Backups bandwidth not counting for virtual server bandwidth usage ?

Hi,

Nothing highly urgent, but still wish to address this issue: one of our customers elected to do hourly, daily, weekly and monthly scheduled full backups to S3 of his site using "Scheduled backups" feature of VirtualminPro. 150 MB per backup... which means *25 = 37.5 GB per day = 1.16 TB per month...

Quite a few issues here:

1) E.g. we see in graph: Mail transferred (451.10 MB) Website traffic (4.57 GB) FTP transfers (1.53 MB). His allocation is of 10 GB per month...site traffic is within limits, but not backup. but no backups bandwidth is counted unfortunately, so he doesn't pay for the backup bandwidth, and is not aware of server use for that.

2) his "hourly" are :00 same time than all minute crons, and daily at midnight, worst time of day for server, same for the weekly and monthly.

3) the daily and hourly execute same time (ok, now with 3.75 shouldn't anymore), but still, no need.

4) if 2-3 other customer elect to do same, we will just have disks seeking, which isn't sane.

5) the backup process uses lots of CPU (1 CPU 70%), RAM (>250MB) and disk seek (data is read-written-read-rewritten-re-read-rewritten-re-read to be simply finally sent out) resources, due to the multiple steps taken one after the other. That's a big one. We had to add around 30% server resources to cover the peaks of backups !

So we have to stop that scheduled backups customer facility, to avoid abuse and resource misuse, until things are solved (accounting for bandwidth, scheduling backups of sites avoiding round hours, at least when customers do schedule the backups).

Any resolutions of items 1-5 above (not interfering with our own backups) of course would be welcome.

Status: 
Closed (fixed)

Comments

This one is more urgent:

Trying to find where to disable server-wide the scheduled backups usable by anyone, except the root user ?

I think i saw it somewhere can't find where, and search on "schedule backups" gives only reseller setting.

You can control this on a per-domain basis at Virtualmin at Administration Options -> Edit Owner Limits -> Edit capabilities for virtual servers -> Can make backups.

This can also be disabled at the plan level.

The underlying issue of backups not being counted towards bandwidth use I will take a look at ..

In edit Default plan i see:

Default available features: it's selected: Automatic, based on initial features

Default editing capabilities: it's selected: Automatic, based on other limits

in each plan type we have other settings.

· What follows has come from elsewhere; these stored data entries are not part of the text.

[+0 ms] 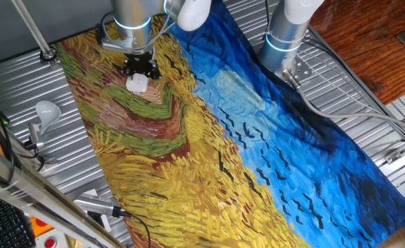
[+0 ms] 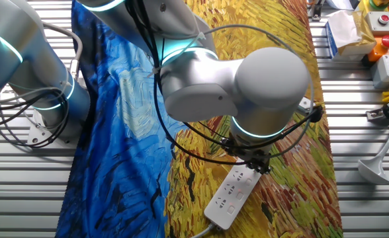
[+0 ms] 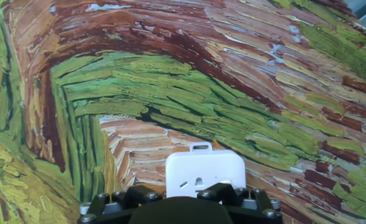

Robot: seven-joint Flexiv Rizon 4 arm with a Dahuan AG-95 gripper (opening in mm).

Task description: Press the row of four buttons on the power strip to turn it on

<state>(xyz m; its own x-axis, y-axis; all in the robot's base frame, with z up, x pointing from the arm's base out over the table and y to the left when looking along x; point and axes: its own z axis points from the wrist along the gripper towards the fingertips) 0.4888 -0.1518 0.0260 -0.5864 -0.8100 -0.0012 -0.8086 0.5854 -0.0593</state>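
In the hand view, the black end effector [image 3: 180,202] sits at the bottom edge, its fingertips cut off, so I cannot tell how far apart they stand. Just beyond it lies the white oblong plastic power strip [image 3: 205,175], only one rounded end showing. From the other fixed view the strip runs out from under the grey arm, toward the cloth's near edge; its row of four small pale buttons [image 2: 237,190] is faint. Open painted cloth [image 1: 189,172] spreads all around it on the desk.
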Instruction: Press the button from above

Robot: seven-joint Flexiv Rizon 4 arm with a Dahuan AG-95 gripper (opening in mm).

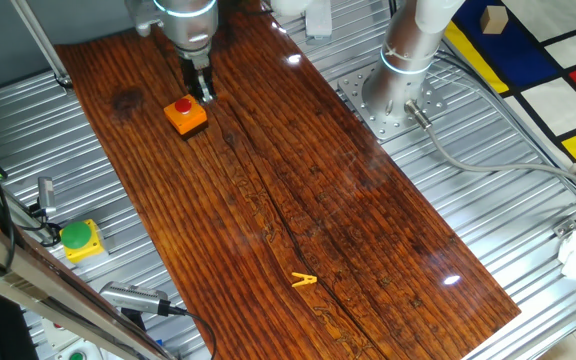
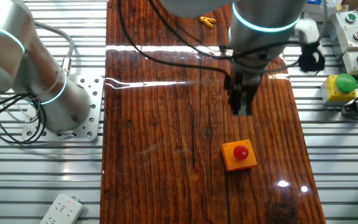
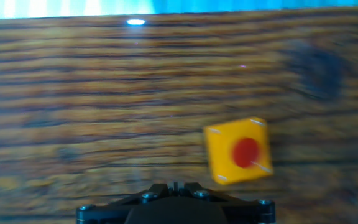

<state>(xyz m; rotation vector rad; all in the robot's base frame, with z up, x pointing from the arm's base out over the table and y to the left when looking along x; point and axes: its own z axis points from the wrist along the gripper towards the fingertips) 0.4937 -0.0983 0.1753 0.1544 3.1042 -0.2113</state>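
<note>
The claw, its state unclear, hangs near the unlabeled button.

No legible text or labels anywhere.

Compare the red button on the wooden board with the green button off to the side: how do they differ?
The red button has a flat red cap on an orange base and sits on the wooden board, near the end effector. The green button has a larger, domed green cap on a yellow base and sits off the board, on the ribbed metal table, far from the end effector. Both are round caps on small square boxes.
</note>
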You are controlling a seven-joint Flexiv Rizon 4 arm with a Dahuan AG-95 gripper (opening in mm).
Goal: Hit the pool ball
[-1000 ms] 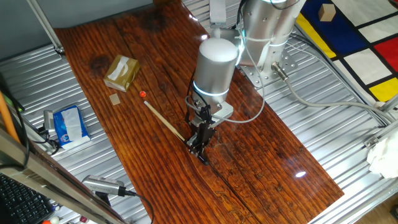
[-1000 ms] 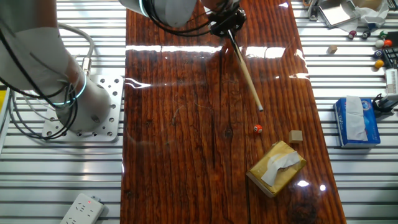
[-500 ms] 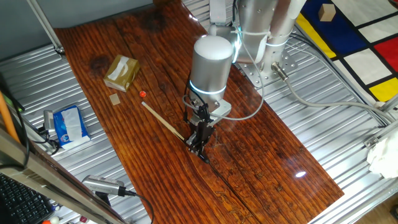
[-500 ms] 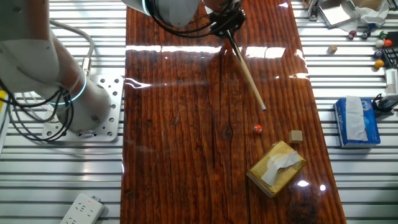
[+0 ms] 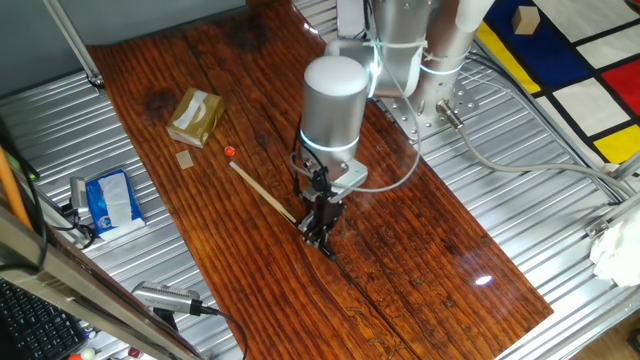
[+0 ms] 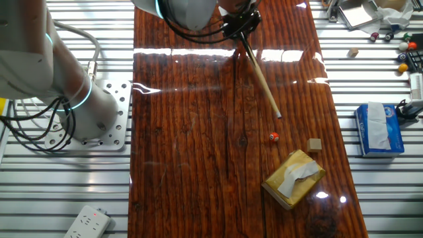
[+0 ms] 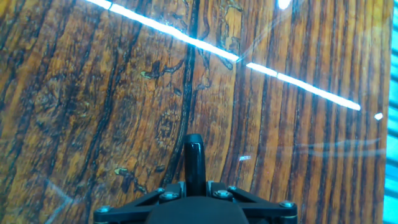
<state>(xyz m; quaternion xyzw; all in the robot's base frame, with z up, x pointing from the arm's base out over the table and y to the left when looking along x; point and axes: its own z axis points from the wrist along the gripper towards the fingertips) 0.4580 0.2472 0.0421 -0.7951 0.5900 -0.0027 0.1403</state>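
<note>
The pool ball [image 5: 229, 152] is a tiny red-orange sphere on the dark wooden table [image 5: 420, 270]; it also shows in the other fixed view [image 6: 273, 137]. My gripper [image 5: 320, 232] is shut on the dark butt of a thin wooden cue stick [image 5: 268, 194], which lies low over the table. The stick's tip [image 5: 233, 166] points toward the ball and stops a short way from it, apart. In the other fixed view the gripper [image 6: 239, 28] is at the top and the stick [image 6: 263, 78] runs down toward the ball. The hand view shows the black butt [image 7: 193, 160] between the jaws.
A tan cardboard box [image 5: 195, 116] and a small flat tan block [image 5: 184, 160] lie just beyond the ball. A blue tissue packet [image 5: 112, 200] sits off the table's left edge. The arm's base [image 6: 86, 112] stands beside the table. Several coloured balls [image 6: 403, 56] lie off the table.
The arm's upper body has shifted a little to the left. The stick's tip has wobbled slightly but stays short of the ball, which has not moved.
</note>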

Trying to understand, it's quite confusing me, specially this help text:

Default available features

When this option is set the Automatic (as it is by default), new top-level virtual servers will have their allowed features set based on those initially enabled when the server is created. If you want to give the server owner access to additional features by default, select the Selected below radio button and check the boxes for the features you want to grant.

Also this seems amazingly broad default features-set allowed by default for users which can create sub-servers... :

Default editing capabilities

These checkboxes determine which capabilities of their virtual servers domain owners can edit by default. Once a server is created, these can be changed on the Edit Owner Limits page.

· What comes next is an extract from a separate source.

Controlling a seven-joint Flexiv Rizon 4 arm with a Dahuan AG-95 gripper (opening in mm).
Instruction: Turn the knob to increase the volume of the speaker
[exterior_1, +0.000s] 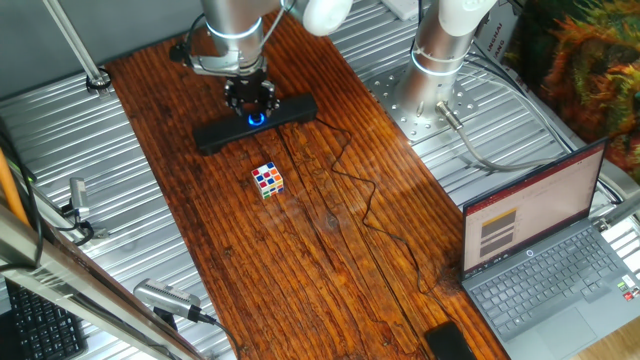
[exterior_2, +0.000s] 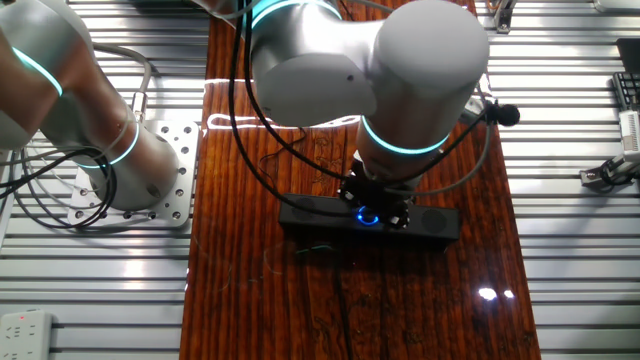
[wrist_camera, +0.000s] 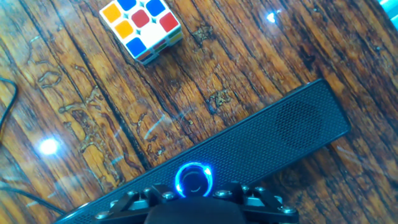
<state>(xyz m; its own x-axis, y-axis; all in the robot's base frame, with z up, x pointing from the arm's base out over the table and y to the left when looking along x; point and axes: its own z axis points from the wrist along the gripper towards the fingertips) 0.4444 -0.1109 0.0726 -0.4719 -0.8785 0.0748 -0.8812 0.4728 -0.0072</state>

If the Automatic option is selected, limits are determined based on whether the virtual server owner is allowed to create sub-servers or not. If so, he will have access to all capabilities. Otherwise, he can only manage users, aliases and edit web pages.

All capabilities is really an awfull lot, definitely more than you would expect a normal user to be able to handle without messing up.

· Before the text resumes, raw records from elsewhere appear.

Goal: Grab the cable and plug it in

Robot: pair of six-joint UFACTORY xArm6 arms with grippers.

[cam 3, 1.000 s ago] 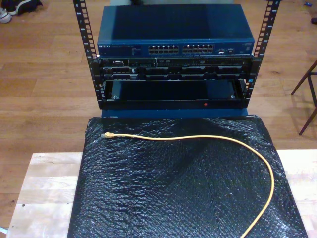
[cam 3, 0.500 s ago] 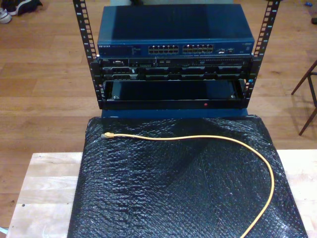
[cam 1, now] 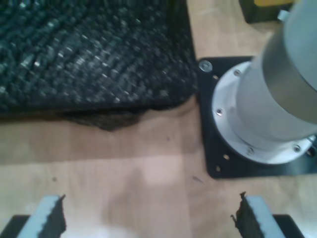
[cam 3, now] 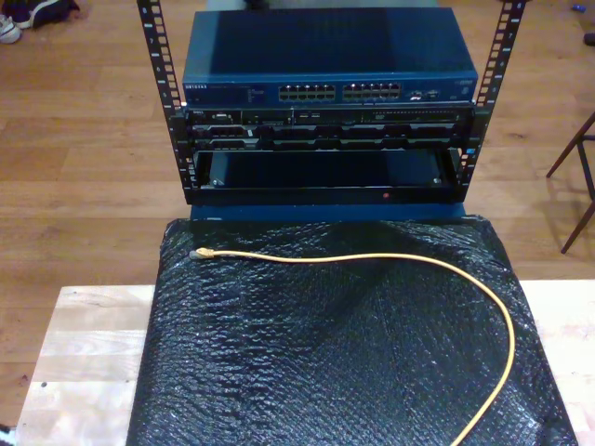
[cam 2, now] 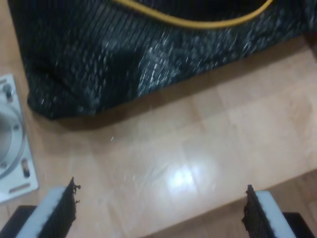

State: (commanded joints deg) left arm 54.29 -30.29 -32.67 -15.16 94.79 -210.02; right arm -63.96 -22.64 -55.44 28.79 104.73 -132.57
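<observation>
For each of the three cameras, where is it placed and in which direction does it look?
Exterior view: high, looking down over the black mat toward the rack.
First wrist view: on my first gripper, facing the wooden table and an arm base.
Second wrist view: on my second gripper, facing table and mat edge.
Shared: the cable.

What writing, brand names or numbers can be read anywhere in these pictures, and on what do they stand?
"NETGEAR": small white letters on the front of the blue network switch, toward the exterior view's left, only just legible.
Small print beside the ports of the blue network switch: too small to read.
Markings on the black rack units beneath it: too blurred to read.
Both wrist views: no text.
</observation>
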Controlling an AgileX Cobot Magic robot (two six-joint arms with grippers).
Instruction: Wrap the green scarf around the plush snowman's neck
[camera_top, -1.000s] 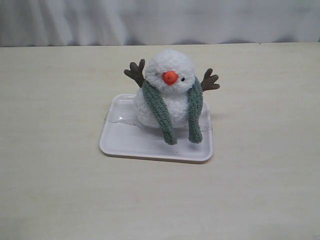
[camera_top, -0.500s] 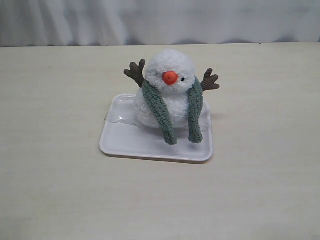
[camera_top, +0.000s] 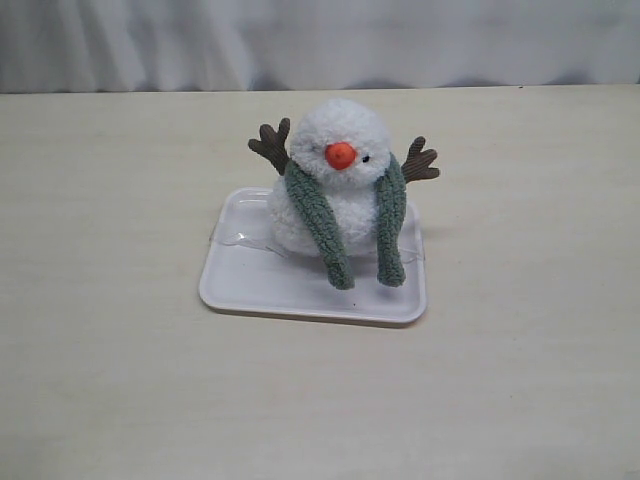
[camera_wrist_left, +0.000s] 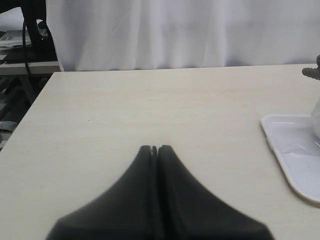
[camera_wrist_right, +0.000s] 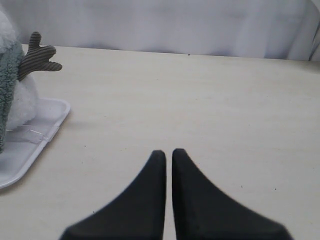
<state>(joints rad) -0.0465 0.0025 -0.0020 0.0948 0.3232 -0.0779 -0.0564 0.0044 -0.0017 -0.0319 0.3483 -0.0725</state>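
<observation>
The plush snowman (camera_top: 340, 185) sits upright on a white tray (camera_top: 260, 280) in the middle of the table. The green scarf (camera_top: 318, 222) lies around its neck, and both ends hang down its front onto the tray. Neither arm shows in the exterior view. My left gripper (camera_wrist_left: 155, 148) is shut and empty over bare table, with the tray's corner (camera_wrist_left: 290, 150) off to one side. My right gripper (camera_wrist_right: 169, 152) is shut with only a thin slit between its fingers, holding nothing. The snowman's brown twig arm (camera_wrist_right: 37, 56) and a strip of scarf (camera_wrist_right: 7, 80) lie at the edge of the right wrist view.
A pale wooden table (camera_top: 120, 380) stretches all around the tray. A white curtain (camera_top: 320, 40) hangs behind the far edge. The left wrist view catches dark equipment and cables (camera_wrist_left: 30, 30) beyond the table's corner.
</observation>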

Now, if in default plan, I do change the setting "Default editing capabilities:" from "Automatic" to "Selected below...", based on other limits, how will it be overridden/inherited in other plans, as in other plans i already have "selected below" ?

Also, tempted to press "Save and apply" to apply to all existing virtual server, but too scared that other settings (such as e.g. no reseller owning this domain) would be applied (in that example, it would remove reseller from a domain??), so probably the "save and apply" should be more fine-grained (what to apply ? all? parts?)

So have you been setting limits for individual domains up till now, or using plans?

If you've always been using plans, you can safely make and apply a plan-level change.

Alternately, you can take away the ability to do backups from all domains using a script like :

for dom in \`virtualmin list-domains --name-only\`; do
  virtualmin modify-limits --domain $dom --cannot-backup
done

So we can certainly include bandwidth used by backups in Virtualmin - I am working on this for the 3.76 release.

Limiting concurrent backups is tougher though, unless you lower their IO or CPU priority so they don't hurt other processes. This can be done at Webmin -> Webmin Configuration -> Advanced Options.

Cool, thanks.

btw, Including bandwidth of upgrades should probably be optional for user-initiated backups, but probably not be counting admin/root initiated-backups.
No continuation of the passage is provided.